Nous pouvons constater non seulement la forte corrélation entre Med-CWI et IDH (r2=0.925), mais également la relation inverse et très significative avec l’U5MR (r2=-0.831). De plus, l’illustration montre la relation existant entre indice de bien-être de l’enfant et montant total des dépenses publiques de santé par habitant (r2=0.792). Il y a corrélation linéaire positive entre le Med-CWI et le RNB par habitant, mais elle est plus faible (r2=0.729).
Les exemples de réussite dans la recherche du bien-être des enfants au sein de la région méditerranéenne sont la France et l’Italie, respectivement à la première et à la seconde place. Viennent ensuite l’Espagne, Israël et le Portugal. Au centre du classement, nous avons le Liban, la Libye, la Jordanie et la Tunisie. Tandis que les dernières places sont occupées par le Maroc, l’égypte et l’Algérie.

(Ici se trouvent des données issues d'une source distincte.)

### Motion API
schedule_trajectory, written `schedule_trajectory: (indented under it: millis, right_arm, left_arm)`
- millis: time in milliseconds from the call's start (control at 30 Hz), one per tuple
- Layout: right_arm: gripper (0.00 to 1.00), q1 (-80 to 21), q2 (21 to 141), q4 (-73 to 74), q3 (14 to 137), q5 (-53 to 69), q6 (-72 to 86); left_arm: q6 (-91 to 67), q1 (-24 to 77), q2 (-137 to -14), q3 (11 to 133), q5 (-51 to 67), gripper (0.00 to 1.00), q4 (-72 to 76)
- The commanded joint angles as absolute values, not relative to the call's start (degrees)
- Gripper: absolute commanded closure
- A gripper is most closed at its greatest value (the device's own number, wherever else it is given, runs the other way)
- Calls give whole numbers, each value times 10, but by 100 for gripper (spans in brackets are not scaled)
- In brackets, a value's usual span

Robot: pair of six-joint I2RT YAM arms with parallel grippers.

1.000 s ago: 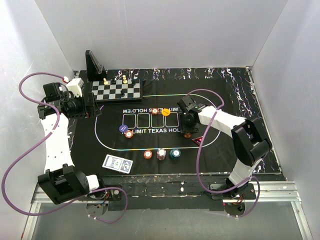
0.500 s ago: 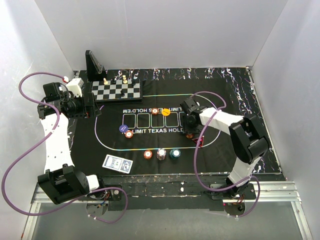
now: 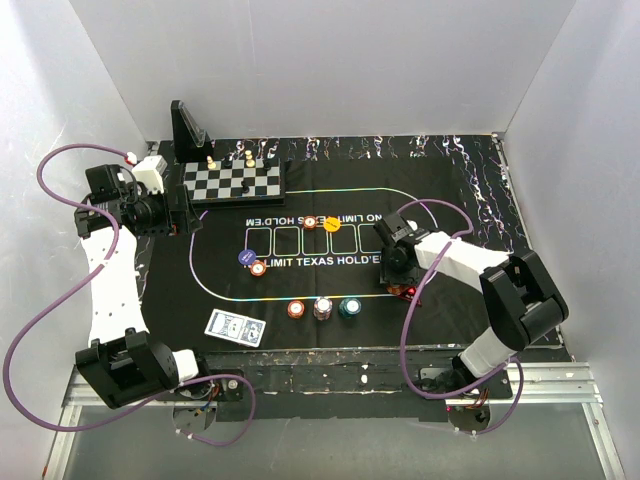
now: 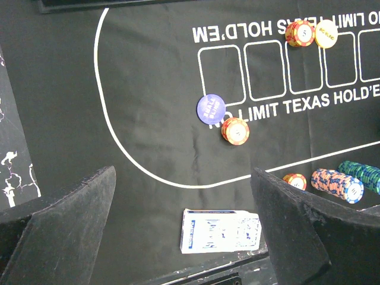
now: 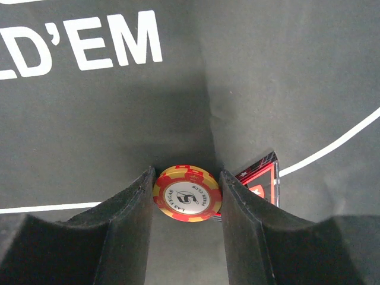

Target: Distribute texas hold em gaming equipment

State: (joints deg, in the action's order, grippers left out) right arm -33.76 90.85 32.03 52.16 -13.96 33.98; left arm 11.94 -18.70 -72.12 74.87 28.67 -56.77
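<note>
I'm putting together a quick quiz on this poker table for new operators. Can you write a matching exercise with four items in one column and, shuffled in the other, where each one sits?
Things
1. blue disc
2. yellow disc
3. card deck
4. orange chip next to the red marker

Places
A. at the far edge of the printed card boxes
B. held in the right gripper
C. just on the near side of those boxes, at their left end
D. outside the white oval line, toward the arms' bases

Pairs: 1-C, 2-A, 3-D, 4-B
</note>
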Motion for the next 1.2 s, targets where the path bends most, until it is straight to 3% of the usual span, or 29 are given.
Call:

Le fait que certains pays obtiennent un meilleur score en matière de bien-être de l’enfant comparativement à l’ensemble de la région est confirmé par le rapprochement entre revenu moyen de la population et niveau du Med-CWI atteint (différence de RNB par habitant moins différence du Med-CWI). Lorsque la position d’un pays en fonction du Med-CWI est meilleure que son classement selon le RNB par habitant, cela signifie qu’il a réalisé de gros progrès en consacrant les fruits de sa croissance économique à l’amélioration de la condition de l’ensemble de ses enfants. Il l’a réalisé en consacrant ses investissements à la réduction de la pauvreté des enfants, en améliorant leur accès aux services de protection sociale et aux outils permettant un renforcement des ressources humaines, améliorant par conséquent les perspectives d’avenir de chacun. C’est le cas, notamment, des Territoires Palestiniens Occupés (+5), de la Jordanie (+3) et de la Syrie (+2), du Portugal et de Malte en Europe qui obtiennent un coefficient positif comparés, par exemple, à la Turquie (-4), à l’Algérie, au Maroc ou à la Grèce (-3).
Dans de nombreux pays, le revenu apparaît comme un déterminant important de la survie et du bien-être de l’enfant. C’est assurément le cas dans les pays de la région méditerranéenne, ainsi que le montrent les comparaisons significatives entre revenu et santé ou bien-être de l’enfant sur la côte nord du bassin. Toutefois, une lecture plus attentive des données révèle qu’un accroissement de la richesse nationale ne conduit pas nécessairement à une meilleure santé ou à un meilleur bien-être de l’enfance.
Bien que l’accroissement du revenu et l’amélioration du degré de scolarisation ainsi que les importantes améliorations des rations alimentaires et de l’hygiène expliquent en partie le spectaculaire déclin de la mortalité infantile dans les pays arabes de la région méditerranéenne, il faudrait apparemment que l’accès aux nouveaux savoirs, aux médicaments et aux vaccins soit beaucoup plus important.